→ **Activity**
Look below for the line that contains "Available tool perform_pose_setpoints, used", then copy it and each following line exactly, through and including the line that contains "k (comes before".
● ● ● ● ● ● ●
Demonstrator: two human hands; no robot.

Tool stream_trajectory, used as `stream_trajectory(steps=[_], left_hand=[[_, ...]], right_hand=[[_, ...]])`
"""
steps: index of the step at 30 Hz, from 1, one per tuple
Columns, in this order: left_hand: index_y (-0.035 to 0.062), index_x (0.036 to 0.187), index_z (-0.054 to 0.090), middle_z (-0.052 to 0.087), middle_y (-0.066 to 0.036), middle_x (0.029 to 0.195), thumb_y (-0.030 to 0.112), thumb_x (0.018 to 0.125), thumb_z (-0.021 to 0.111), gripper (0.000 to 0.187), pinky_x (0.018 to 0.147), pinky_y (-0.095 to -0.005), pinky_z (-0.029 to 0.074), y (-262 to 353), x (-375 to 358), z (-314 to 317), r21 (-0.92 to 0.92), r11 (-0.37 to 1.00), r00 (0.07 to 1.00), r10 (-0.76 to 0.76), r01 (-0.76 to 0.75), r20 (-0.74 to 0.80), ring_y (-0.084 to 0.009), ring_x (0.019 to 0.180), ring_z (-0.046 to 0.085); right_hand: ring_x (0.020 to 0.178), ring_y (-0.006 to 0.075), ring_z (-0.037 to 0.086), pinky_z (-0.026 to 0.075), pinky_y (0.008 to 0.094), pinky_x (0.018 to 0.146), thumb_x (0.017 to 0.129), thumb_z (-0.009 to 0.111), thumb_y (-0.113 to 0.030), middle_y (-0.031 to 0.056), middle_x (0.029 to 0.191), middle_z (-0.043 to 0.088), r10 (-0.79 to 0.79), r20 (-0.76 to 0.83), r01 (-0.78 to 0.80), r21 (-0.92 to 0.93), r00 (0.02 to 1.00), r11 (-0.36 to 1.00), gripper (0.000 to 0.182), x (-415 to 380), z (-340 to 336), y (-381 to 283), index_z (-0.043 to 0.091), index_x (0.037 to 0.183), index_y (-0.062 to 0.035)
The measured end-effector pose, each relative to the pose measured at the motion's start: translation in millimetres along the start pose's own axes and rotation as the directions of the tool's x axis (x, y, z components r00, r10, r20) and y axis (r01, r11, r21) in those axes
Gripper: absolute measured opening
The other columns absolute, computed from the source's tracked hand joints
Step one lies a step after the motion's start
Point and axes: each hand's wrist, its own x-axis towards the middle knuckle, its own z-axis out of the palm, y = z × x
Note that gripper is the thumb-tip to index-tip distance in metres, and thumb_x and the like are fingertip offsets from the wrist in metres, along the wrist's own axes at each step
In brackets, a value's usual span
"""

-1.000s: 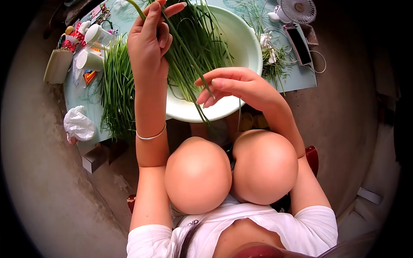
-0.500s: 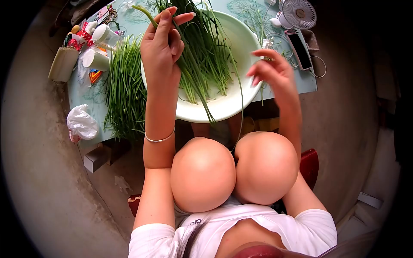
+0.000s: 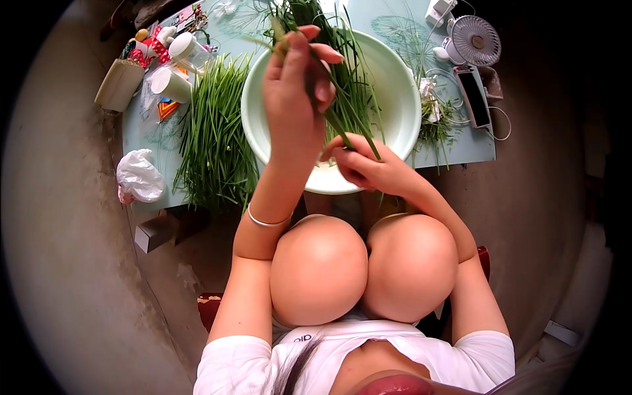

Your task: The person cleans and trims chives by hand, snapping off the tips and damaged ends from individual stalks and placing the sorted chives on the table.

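Observation:
My left hand (image 3: 296,85) is raised over the left side of a pale green basin (image 3: 398,118), with a few garlic chives (image 3: 337,125) pinched between its fingers. The stem ends stick out past the fingertips, blurred by motion. Below it, at the basin's near rim, my right hand (image 3: 372,164) curls its fingers round the lower leaf ends of those chives. More garlic chives (image 3: 355,85) lie in a bunch in the basin, partly hidden behind my left hand. To the left, a thick pile of chives (image 3: 217,131) spreads over the table and its front edge.
On the table's left stand white cups (image 3: 171,84), a crumpled white plastic bag (image 3: 139,176) and a beige box (image 3: 120,82). At right are a small fan (image 3: 474,41), a phone (image 3: 473,97) with cables, and plant scraps (image 3: 434,128). My bare knees (image 3: 319,270) are below the basin.
My right hand has moved from the basin's right side down and left to the leaf ends of the chives. My left hand keeps its pinch. The view has shifted slightly.

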Motion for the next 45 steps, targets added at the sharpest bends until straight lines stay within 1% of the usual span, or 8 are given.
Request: stream_trajectory(steps=[7,11,13,18,20,25,32,45], left_hand=[[0.0031,0.105,0.060,0.065,-0.010,0.086,0.011,0.092,0.053,0.017,0.045,-0.0185,0.038,129,47,-71,-0.325,0.910,0.956,0.288,-0.258,0.048,-0.0073,0.053,0.046],[0.0017,0.107,0.061,0.067,-0.012,0.091,0.011,0.090,0.057,0.020,0.043,-0.0173,0.033,181,41,-121,0.166,0.883,0.898,0.436,-0.438,0.052,-0.0062,0.051,0.046],[0.0010,0.117,0.058,0.067,-0.009,0.097,0.015,0.092,0.057,0.028,0.044,-0.0176,0.031,173,40,-153,0.639,0.705,0.901,0.431,-0.306,-0.043,-0.0039,0.049,0.039],[-0.0005,0.127,0.051,0.063,-0.010,0.113,0.025,0.090,0.061,0.047,0.052,-0.0195,0.046,115,36,-161,0.949,0.262,0.946,0.224,0.173,-0.234,-0.0102,0.068,0.060],[0.0016,0.135,0.042,0.065,-0.012,0.107,0.031,0.090,0.060,0.056,0.074,-0.0230,0.050,70,21,-154,0.775,0.632,0.997,0.039,0.022,-0.060,-0.0145,0.083,0.064],[-0.0003,0.125,0.047,0.064,-0.015,0.109,0.033,0.096,0.050,0.045,0.088,-0.0331,0.049,-17,-19,-46,0.307,0.923,0.941,-0.294,0.234,0.169,-0.0216,0.104,0.061],[-0.0003,0.105,0.052,0.045,-0.002,0.060,0.023,0.101,0.037,0.028,0.043,-0.0221,0.034,-23,-20,-27,0.183,0.932,0.918,-0.347,0.313,0.192,-0.0084,0.046,0.039],[0.0018,0.103,0.055,0.047,0.001,0.057,0.031,0.101,0.036,0.035,0.040,-0.0183,0.020,-24,-39,-24,0.256,0.807,0.724,-0.591,0.533,0.357,-0.0024,0.043,0.031]], right_hand=[[0.049,0.0041,0.036,0.028,0.0218,0.045,0.098,0.045,-0.025,-0.0038,0.057,0.043,0.037,-0.042,-0.043,-0.137,0.998,0.990,0.026,-12,-19,13,0.056,0.100,-0.0020],[0.046,0.0035,0.031,0.023,0.0206,0.043,0.098,0.043,-0.023,-0.0044,0.056,0.039,-0.003,-0.123,-0.002,-0.041,0.992,0.999,0.024,-11,-20,9,0.055,0.099,-0.0020],[0.046,0.0033,0.030,0.023,0.0203,0.042,0.098,0.043,-0.023,-0.0044,0.056,0.039,-0.014,-0.134,0.011,-0.027,0.991,1.000,0.025,-11,-22,6,0.055,0.099,-0.0025],[0.045,0.0027,0.030,0.022,0.0193,0.041,0.099,0.042,-0.023,-0.0038,0.056,0.040,-0.045,-0.164,0.052,0.033,0.985,0.998,0.024,-13,-20,7,0.055,0.099,-0.0032],[0.046,0.0025,0.030,0.022,0.0191,0.041,0.099,0.042,-0.023,-0.0037,0.057,0.040,-0.050,-0.166,0.057,0.038,0.985,0.998,0.024,-11,-20,7,0.055,0.100,-0.0031],[0.045,0.0035,0.035,0.024,0.0197,0.041,0.099,0.043,-0.023,-0.0027,0.057,0.043,-0.050,-0.152,0.051,0.003,0.987,0.999,0.023,-1,-13,14,0.054,0.100,-0.0028],[0.085,0.0177,0.059,0.047,0.0299,0.081,0.092,0.055,-0.027,0.0118,0.096,0.064,-0.320,-0.127,0.210,-0.524,0.939,0.825,0.035,-9,-36,8,0.057,0.114,-0.0007],[0.059,0.0058,0.055,0.044,0.0192,0.052,0.087,0.064,-0.010,0.0017,0.081,0.065,-0.396,-0.255,0.334,-0.255,0.882,0.907,0.015,3,-64,-47,0.067,0.096,0.0010]])
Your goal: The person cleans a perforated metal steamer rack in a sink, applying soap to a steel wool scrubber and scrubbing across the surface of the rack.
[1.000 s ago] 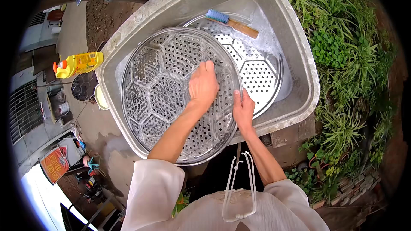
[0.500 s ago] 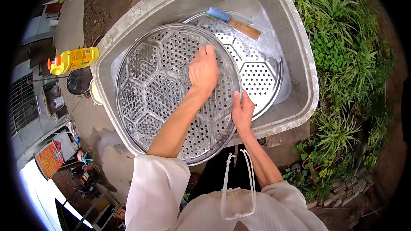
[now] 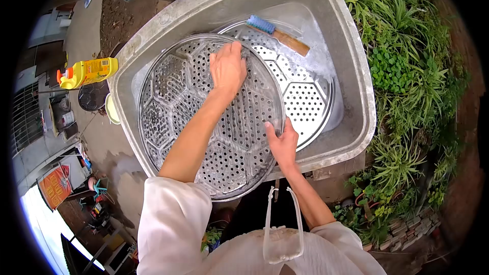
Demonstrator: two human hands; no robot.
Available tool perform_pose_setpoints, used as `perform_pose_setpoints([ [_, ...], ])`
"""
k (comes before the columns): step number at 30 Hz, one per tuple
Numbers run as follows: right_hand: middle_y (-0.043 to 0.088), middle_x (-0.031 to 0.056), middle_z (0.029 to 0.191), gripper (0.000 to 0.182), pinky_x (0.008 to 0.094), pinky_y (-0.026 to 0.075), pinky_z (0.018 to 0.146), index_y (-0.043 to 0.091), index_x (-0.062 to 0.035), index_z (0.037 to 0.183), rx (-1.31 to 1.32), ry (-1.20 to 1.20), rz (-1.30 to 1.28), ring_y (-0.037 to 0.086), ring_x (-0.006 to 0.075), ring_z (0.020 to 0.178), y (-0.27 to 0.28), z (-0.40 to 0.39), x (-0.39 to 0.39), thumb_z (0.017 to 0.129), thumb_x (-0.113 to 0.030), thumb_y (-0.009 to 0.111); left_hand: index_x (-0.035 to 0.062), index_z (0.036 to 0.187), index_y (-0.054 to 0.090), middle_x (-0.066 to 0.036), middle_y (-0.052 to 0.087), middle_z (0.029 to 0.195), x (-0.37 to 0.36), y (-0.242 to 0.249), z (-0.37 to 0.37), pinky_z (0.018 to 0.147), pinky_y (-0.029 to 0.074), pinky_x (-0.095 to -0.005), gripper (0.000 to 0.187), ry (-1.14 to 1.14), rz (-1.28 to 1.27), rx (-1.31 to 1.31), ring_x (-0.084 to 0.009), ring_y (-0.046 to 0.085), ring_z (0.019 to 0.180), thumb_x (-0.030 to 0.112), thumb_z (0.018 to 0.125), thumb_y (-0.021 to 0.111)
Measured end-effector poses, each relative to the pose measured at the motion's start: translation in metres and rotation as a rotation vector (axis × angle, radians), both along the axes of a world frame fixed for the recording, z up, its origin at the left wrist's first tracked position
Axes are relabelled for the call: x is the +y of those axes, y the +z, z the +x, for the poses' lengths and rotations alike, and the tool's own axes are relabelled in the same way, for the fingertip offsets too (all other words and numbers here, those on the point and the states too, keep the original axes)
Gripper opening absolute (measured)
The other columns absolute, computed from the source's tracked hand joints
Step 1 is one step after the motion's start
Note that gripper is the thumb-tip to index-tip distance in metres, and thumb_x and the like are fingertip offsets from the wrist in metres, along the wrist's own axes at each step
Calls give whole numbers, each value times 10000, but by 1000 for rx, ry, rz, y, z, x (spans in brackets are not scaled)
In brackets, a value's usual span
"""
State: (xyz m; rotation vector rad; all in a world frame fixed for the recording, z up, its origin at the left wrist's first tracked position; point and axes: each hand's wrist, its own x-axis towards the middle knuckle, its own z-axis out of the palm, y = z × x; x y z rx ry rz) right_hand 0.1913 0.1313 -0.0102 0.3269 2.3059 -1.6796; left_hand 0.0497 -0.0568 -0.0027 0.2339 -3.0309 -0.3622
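perforated tray rests across the near rim of the sink, likely for easy reach. left hand curled on its face; can't tell if it's holding anything. right hand pinches its edge, seemingly bracing it.

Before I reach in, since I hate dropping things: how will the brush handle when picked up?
The brush may be slippery, as suds lie beside its wooden handle. That wood suggests it will feel stiff and fairly light. Its broad, flattish handle makes rolling unlikely, though it could slide.
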Motion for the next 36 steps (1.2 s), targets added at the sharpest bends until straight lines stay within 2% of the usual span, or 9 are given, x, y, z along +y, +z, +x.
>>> perform_pose_setpoints([
  [3,540,148,536,487,409,451,510,447,32,933,-48,68,76,564,313,478,9,-28,-6,749,-266,786,100,1020,536,-112,573,987,-12,21,46,850,396,-480,283,-261,-154,116,-300,551,985,152,784,682],
  [5,555,156,559,487,435,461,538,434,31,962,-94,173,238,586,330,512,10,-42,-11,760,-253,773,142,1026,558,-66,554,995,-19,15,67,820,359,-448,311,121,-190,3,-247,506,985,189,763,718],
  [11,435,42,562,271,301,344,486,509,-5,910,-132,-87,-266,358,92,551,-26,-22,-2,1009,-256,483,109,838,540,-41,569,792,51,40,170,725,386,-370,202,-491,-7,-219,-235,549,812,103,691,679],
  [17,418,32,628,376,302,369,580,538,16,900,-217,-164,-294,353,106,630,-16,-19,-3,1032,-314,414,84,808,526,-88,578,812,78,10,70,728,399,-400,273,-233,-46,-96,-272,562,807,117,633,733],
  [21,409,2,639,361,285,353,579,537,9,843,-200,-225,-390,334,102,634,-15,-16,-7,1035,-276,427,76,832,546,-93,588,820,77,43,167,722,393,-394,254,-377,63,-238,-274,563,788,94,646,718],
  [27,397,-5,635,385,289,345,574,528,5,824,-203,-222,-312,324,91,640,-4,-12,-3,1031,-306,435,77,824,529,-92,581,813,57,20,70,721,391,-390,245,-258,-52,-90,-273,560,786,73,647,699],
  [30,412,2,646,412,291,349,589,532,11,824,-253,-231,-312,334,92,656,-3,-10,-3,1035,-322,414,80,804,514,-89,566,788,76,29,121,719,391,-382,248,-344,12,-154,-265,558,780,74,636,697],
  [33,526,55,744,439,314,401,687,555,55,857,-266,-290,-488,419,133,736,-9,-5,-3,1034,-311,390,83,810,509,-89,558,778,81,46,171,721,391,-383,266,-500,81,-238,-260,555,777,89,626,702],
  [36,559,156,738,458,396,413,706,563,66,886,-103,-248,-316,462,211,715,-15,-1,-7,1030,-315,352,82,828,511,-87,568,788,64,25,88,732,383,-392,250,-295,-10,-104,-259,559,797,96,656,692],
])
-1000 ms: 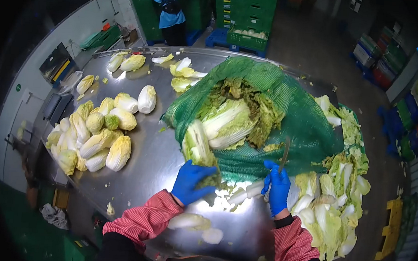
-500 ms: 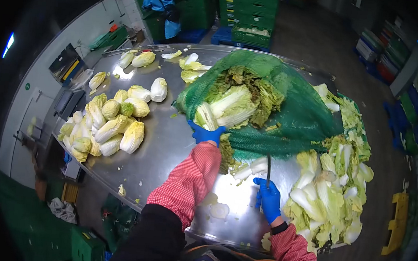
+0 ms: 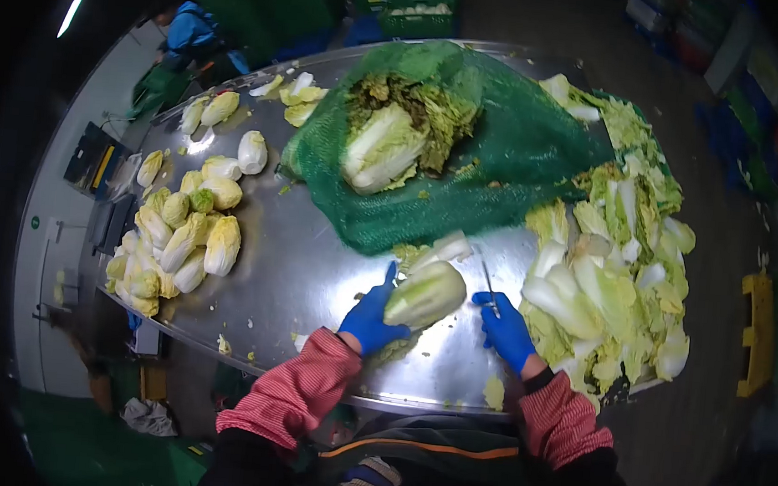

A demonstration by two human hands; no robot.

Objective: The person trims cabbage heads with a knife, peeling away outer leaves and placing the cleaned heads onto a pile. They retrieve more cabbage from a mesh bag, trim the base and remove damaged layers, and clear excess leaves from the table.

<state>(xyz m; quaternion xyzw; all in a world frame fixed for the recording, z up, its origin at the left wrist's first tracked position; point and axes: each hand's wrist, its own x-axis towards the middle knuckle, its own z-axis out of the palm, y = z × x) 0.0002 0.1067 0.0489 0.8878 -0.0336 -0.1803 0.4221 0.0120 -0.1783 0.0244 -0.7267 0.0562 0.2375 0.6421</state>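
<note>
My left hand (image 3: pixel 372 319), in a blue glove, grips a Chinese cabbage (image 3: pixel 428 296) by its left end, holding it tilted over the near middle of the table. My gloved right hand (image 3: pixel 504 332) is closed around the handle of a knife (image 3: pixel 487 280), its blade pointing up and away from me, just right of the cabbage and apart from it. Behind the cabbage lies a loose white leaf piece (image 3: pixel 443 249). Farther back a green net bag (image 3: pixel 523 167) lies with its mouth toward the left, and another Chinese cabbage (image 3: pixel 382 151) with brownish outer leaves shows in it.
Several trimmed cabbages (image 3: pixel 179 236) are heaped on the metal table (image 3: pixel 281 276) at left. A big pile of loose leaves (image 3: pixel 610 279) covers the right side. Green crates (image 3: pixel 416 12) stand beyond the far edge. A person in blue (image 3: pixel 195 36) is at the back left.
My left hand has drawn a cabbage out of the net bag's mouth and toward me. The right hand still holds the knife. The head view has shifted, and the person in blue now bends over.
</note>
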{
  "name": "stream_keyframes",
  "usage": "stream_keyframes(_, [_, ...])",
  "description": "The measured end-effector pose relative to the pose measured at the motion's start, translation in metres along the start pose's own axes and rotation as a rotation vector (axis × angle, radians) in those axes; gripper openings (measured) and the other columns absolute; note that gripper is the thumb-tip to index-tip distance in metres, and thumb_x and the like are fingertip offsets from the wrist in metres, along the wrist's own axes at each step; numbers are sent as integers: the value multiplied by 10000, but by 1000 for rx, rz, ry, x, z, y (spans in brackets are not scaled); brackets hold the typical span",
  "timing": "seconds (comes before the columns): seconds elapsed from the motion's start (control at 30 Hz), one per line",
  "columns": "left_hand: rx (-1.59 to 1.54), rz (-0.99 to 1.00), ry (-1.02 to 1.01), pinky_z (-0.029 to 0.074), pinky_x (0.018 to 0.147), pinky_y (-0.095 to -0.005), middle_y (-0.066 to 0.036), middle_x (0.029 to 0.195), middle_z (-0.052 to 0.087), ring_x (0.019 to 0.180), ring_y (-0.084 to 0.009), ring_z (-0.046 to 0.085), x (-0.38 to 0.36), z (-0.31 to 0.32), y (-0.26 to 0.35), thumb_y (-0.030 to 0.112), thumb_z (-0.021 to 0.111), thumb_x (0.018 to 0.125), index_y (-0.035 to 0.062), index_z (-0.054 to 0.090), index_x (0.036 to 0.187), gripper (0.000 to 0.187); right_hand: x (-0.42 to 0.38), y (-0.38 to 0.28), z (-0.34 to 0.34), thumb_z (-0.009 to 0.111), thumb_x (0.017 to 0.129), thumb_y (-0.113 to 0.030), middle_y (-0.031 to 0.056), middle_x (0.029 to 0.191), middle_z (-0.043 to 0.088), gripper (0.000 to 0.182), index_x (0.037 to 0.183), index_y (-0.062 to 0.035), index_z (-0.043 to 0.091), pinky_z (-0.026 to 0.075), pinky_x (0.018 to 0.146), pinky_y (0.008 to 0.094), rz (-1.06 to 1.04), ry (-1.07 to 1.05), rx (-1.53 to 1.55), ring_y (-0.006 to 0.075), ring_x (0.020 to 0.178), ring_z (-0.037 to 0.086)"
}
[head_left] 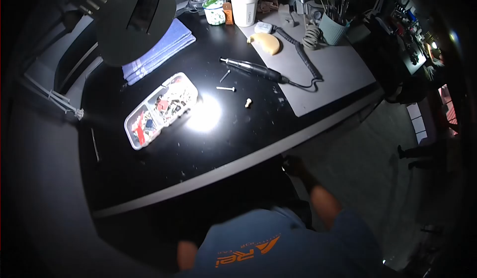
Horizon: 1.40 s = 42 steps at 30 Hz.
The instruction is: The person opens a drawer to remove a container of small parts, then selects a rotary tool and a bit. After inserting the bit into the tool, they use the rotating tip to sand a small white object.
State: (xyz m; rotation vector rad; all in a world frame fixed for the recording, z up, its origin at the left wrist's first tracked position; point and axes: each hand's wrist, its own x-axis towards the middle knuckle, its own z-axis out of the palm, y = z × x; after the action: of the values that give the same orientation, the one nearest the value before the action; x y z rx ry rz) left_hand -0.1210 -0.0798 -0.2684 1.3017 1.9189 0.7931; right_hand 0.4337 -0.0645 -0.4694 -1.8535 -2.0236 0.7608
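Note:
My right hand [293,167] hangs low beside my lap, just below the front edge of the black table [238,129]. It is in shadow, with a small bright spot at its fingers, and I cannot make out whether it holds anything. Only a bit of my left arm [186,255] shows at the bottom; the left hand is out of sight. On the table lies a black rotary handpiece [256,70] with a silver tip. Near it are two thin metal pins [226,88] and a small beige piece [248,102]. A white two-part tray [135,142] holds many small mixed bits.
A lamp shade [134,27] overhangs folded blue cloths [161,49]. On the grey mat [328,89] are a yellowish curved pad [266,43], a coiled cord [303,54] and a teal tool cup [333,30]. A lidded white cup [243,10] stands at the back.

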Motion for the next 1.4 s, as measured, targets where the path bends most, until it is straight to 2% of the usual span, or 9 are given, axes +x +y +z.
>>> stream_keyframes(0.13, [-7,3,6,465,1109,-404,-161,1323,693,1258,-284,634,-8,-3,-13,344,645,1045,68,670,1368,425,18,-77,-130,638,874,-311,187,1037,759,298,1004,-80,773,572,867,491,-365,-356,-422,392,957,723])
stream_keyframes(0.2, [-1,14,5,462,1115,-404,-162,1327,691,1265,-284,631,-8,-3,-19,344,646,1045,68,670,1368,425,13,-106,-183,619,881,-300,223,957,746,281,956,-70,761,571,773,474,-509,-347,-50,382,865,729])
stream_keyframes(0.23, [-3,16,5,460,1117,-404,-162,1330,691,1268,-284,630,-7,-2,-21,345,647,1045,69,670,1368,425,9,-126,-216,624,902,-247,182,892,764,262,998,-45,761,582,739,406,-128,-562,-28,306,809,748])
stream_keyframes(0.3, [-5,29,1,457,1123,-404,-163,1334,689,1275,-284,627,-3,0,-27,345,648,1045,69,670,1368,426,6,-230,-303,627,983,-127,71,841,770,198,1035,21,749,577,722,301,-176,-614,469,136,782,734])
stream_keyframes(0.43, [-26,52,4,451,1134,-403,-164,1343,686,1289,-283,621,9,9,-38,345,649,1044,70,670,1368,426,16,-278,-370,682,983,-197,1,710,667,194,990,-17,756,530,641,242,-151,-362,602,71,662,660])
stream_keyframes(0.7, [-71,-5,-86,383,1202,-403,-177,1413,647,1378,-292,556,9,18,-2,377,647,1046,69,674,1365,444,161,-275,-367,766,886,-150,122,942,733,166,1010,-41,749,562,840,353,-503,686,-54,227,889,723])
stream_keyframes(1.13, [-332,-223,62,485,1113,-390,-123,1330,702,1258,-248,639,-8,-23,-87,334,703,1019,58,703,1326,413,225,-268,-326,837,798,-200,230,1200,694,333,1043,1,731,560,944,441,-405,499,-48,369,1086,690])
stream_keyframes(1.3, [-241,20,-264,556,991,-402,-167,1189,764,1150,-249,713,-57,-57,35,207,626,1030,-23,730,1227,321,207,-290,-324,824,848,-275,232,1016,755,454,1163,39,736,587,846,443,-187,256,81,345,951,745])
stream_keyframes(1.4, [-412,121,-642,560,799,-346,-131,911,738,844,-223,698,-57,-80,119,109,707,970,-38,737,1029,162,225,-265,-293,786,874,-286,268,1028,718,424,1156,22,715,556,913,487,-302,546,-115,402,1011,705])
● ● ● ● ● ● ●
→ **Response to the exercise**
Available tool perform_pose_setpoints, used as `perform_pose_setpoints([ [_, ...], ])`
"""
k (comes before the columns): step number at 30 Hz, one per tuple

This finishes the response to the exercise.